The second component of this paper’s methodological approach will compare respondents’ answers to Waves 16 and 18 of the HILDA survey based on other subjective measures of financial well-being, including their response to a financial emergency, reaction to stressful financial events, their self-assessed prosperity, attitudes to risk, savings habits and intra-household decision making. In doing so, this paper will identify any trends in financial behaviours, skills and attitudes specific to male and female respondents aged 15 to 25. The inferences derived from the OLS estimates alongside these trends will be used to derive core focus areas for a comprehensive and holistic financial literacy curriculum tailored to parents and students across Australia’s secondary and tertiary institutions. In this sense, this paper will extend Gustavo Barboza, Chad Smith and James Pesek’s research by highlighting some of the behavioural factors that can be attributed to lower levels of financial capability among young women compared to their male counterparts. 

The paper will conclude with concrete policy recommendations for regulators such as ASIC to craft a compulsory financial literacy curriculum tailored to young Australians aged 15 to 25 and their parents, with a particular focus on young women.

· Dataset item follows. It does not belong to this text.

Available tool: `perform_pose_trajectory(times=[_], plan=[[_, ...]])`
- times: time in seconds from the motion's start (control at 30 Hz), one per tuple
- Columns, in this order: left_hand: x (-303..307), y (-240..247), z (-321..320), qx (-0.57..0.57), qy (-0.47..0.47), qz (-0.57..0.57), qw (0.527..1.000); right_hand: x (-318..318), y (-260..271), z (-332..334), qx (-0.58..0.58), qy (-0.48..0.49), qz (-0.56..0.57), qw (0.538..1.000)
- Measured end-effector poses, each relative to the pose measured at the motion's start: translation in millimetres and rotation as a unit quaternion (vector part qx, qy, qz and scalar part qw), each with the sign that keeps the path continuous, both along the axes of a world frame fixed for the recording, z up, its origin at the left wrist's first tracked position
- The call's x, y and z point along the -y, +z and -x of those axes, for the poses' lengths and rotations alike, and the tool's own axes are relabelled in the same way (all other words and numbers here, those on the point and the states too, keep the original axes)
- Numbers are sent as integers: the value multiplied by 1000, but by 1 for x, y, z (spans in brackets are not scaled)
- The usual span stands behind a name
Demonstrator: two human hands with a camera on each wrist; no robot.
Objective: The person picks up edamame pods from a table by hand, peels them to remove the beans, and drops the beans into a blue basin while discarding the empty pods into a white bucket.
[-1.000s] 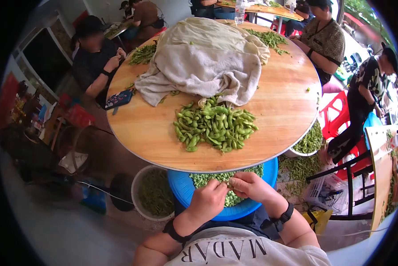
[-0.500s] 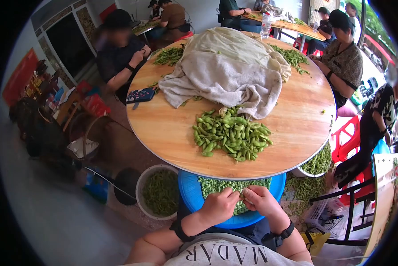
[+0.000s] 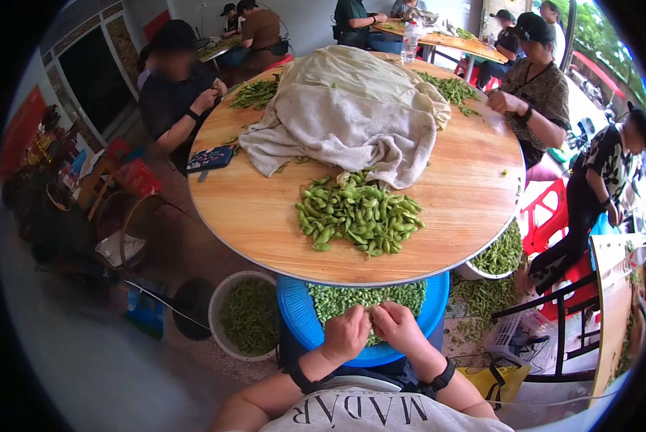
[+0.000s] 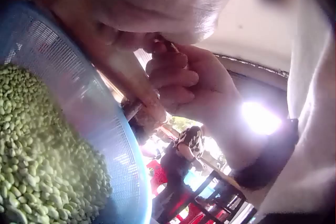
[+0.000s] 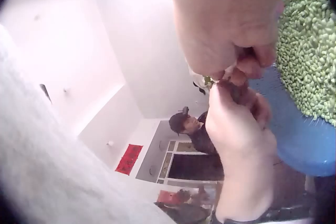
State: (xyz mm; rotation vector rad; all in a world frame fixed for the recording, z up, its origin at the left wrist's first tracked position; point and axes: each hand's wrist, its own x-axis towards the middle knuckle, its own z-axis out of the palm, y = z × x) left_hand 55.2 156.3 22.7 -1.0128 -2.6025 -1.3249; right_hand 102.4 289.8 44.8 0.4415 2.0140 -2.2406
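My left hand (image 3: 347,335) and right hand (image 3: 397,327) meet fingertip to fingertip above a blue mesh basket (image 3: 291,306) of shelled green soybeans (image 3: 359,299). Both have curled fingers. In the right wrist view a bit of green pod (image 5: 208,81) shows where the thumbs come together, pinched between the two hands; the fingers hide most of it. The left wrist view has the basket's mesh wall (image 4: 118,145) below the hands. Beyond them, a heap of unshelled soybean pods (image 3: 359,214) lies near the front edge of the round wooden table (image 3: 265,230).
Crumpled cloths (image 3: 351,115) cover a mound at the table's middle. A dark patterned pouch (image 3: 210,158) lies at the left edge. White tubs of pods stand on the floor at left (image 3: 247,313) and right (image 3: 497,253). Several people work around this table and others behind.
My hands have tilted upward, fingertips still together. The head view has shifted about. At right, the seated person's hands have lifted over the table edge.
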Motion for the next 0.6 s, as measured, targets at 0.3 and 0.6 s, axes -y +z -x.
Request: perform_pose_trajectory(times=[0.3,0.6], plan=[[9,-28,17,465,-77,-104,876,-18,-27,-4,-23,94,-138,986],[6,-19,25,596,-60,-127,791,-27,-23,9,-76,72,-141,984]])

It will also draw on the recommendations made as part of Per Capita’s Beyond Inclusion to Impact report prepared for the second stage of superfund HESTA’s Financial Inclusion Action Plan to bolster financial capability among young women aged 18 to 25. All recommendations provided in this paper will be grounded in rigorous economic analysis and will be provided with costings where required. While the costs of improving financial literacy are likely to be high, to echo Lusardi and Mitchell’s grim final remarks, “so too are the costs of being overindebted and poor”.